登录查看更多内容

Build a Semantic Search Engine Using Sentence Transformers

Domenico Vacchiano

Co-Founder at Cloud Crafter

发布日期: 2024年5月18日

Introduction

In today's data-driven world, the ability to quickly and accurately search through vast amounts of text it is crucial for many applications. Traditional keyword-based search methods do not capture the intent behind users' queries, and this is where semantic search comes into play.

Semantic Search allows to return results that are contextually relevant, even if the exact keywords are not present.

For example, a semantic search for "shoes for jogging" would understand that "running sneakers" or "athletic footwear" is a relevant result, even though the exact phrase does not appear in the query.

In this article I will show how to implement a Semantic Search System, testing different pre-trained models from the library sentence-transformers, and testing the semantic search on the same dataset with both symmetric and asymmetric approach.

The Dataset

To show how to implement a semantic search system using sentence transformers, I will use a Kaggle dataset consisting of 30,000 women's fashion products. However, the implementation outlined in this article can be easily adapted to any other dataset and domain.

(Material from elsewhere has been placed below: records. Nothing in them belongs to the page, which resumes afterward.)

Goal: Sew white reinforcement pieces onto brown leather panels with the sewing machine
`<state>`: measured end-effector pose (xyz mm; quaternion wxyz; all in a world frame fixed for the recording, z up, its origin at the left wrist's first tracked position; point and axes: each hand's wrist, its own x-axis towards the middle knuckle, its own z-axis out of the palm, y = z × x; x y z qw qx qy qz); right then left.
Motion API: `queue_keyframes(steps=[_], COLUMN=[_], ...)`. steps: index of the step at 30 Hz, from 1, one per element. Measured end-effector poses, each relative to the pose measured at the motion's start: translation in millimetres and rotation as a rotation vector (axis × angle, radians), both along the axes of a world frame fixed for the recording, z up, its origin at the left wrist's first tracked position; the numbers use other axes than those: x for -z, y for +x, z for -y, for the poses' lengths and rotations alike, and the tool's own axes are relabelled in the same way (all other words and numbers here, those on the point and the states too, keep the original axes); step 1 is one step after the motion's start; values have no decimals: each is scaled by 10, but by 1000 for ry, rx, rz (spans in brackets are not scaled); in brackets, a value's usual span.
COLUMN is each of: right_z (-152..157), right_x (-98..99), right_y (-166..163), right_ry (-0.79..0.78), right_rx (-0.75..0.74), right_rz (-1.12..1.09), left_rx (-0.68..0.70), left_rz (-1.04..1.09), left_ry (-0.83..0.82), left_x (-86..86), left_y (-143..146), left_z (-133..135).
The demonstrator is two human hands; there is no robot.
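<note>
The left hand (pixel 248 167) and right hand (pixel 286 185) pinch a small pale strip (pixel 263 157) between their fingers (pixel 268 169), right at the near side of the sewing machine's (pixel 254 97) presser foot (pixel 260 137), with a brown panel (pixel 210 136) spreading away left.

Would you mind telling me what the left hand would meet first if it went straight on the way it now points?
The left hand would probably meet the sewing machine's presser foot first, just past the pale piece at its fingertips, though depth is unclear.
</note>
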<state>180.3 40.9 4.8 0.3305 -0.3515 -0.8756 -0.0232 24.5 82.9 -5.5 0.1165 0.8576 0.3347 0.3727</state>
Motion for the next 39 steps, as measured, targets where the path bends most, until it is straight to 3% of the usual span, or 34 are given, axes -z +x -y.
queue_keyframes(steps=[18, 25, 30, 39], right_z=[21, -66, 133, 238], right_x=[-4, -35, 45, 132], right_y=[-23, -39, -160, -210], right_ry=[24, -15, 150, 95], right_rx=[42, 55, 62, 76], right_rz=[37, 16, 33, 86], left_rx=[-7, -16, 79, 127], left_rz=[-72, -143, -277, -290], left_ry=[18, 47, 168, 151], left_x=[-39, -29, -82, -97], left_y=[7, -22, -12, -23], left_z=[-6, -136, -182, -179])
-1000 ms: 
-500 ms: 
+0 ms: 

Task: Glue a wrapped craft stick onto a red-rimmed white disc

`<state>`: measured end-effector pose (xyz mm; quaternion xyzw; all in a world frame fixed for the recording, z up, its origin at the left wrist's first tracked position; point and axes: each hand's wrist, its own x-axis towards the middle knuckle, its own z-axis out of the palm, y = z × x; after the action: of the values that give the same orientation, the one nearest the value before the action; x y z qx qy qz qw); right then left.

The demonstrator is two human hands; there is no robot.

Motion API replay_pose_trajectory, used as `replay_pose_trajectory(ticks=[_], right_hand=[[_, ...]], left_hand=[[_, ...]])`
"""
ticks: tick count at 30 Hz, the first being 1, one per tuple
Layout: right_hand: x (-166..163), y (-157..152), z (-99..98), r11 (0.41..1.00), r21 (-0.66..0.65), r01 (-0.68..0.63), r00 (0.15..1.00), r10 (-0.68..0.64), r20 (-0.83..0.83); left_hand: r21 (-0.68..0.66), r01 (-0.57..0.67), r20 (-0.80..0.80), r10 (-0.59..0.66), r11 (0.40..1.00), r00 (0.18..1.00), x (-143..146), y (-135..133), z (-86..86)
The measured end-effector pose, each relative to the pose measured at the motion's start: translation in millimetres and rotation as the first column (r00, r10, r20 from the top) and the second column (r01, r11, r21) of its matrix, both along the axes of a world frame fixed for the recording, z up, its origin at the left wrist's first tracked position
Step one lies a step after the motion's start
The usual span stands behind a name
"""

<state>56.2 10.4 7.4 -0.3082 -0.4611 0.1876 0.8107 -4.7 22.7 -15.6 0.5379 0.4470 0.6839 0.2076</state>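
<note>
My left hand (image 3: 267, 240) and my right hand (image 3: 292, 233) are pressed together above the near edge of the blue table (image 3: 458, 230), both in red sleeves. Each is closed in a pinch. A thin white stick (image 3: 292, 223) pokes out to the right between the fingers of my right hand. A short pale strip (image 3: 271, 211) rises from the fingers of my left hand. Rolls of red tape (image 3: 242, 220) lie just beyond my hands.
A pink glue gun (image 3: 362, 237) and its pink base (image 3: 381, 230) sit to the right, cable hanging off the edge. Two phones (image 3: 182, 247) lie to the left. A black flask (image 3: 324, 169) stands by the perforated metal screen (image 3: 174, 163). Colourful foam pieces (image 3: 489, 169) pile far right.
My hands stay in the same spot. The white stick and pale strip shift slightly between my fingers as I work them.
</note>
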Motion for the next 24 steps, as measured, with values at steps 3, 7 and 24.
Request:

In fact, given my expertise in the iGaming industry, I've deployed semantic search to optimize the search engine within an online casino games lobby.

Implementing Semantic Search

Step 1: Setup and Data Preparation

First, we need to install the sentence-transformers library and import the necessary modules.

pip install sentence-transformers

Next, we load our sample dataset, perform a basic data analysis and preprocess it to combine relevant columns into a single text representation for each document.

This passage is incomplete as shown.